__Exercise directions__. Your task is to give the data again, exactly, with every line intact.

__Dataset section__.
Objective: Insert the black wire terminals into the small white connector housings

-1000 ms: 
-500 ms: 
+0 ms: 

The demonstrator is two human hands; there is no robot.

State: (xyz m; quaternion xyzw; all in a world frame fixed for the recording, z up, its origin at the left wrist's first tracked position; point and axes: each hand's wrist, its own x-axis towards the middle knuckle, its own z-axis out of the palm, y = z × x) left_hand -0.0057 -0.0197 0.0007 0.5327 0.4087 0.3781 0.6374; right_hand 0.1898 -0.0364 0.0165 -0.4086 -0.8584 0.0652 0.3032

__Output for this exercise__.
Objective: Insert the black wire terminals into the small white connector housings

-1000 ms: 
-500 ms: 
+0 ms: 

The demonstrator is two human hands; there is no robot.

State: (xyz m; quaternion xyzw; all in a world frame fixed for the recording, z up, its origin at the left wrist's first tracked position; point and axes: each hand's wrist, its own x-axis towards the middle knuckle, its own z-axis out of the palm, y = z × x) left_hand -0.0057 -0.0197 0.0007 0.5327 0.4087 0.3781 0.6374; right_hand 0.1898 -0.0364 0.0165 -0.4086 -0.8584 0.0652 0.3032

No more output is required.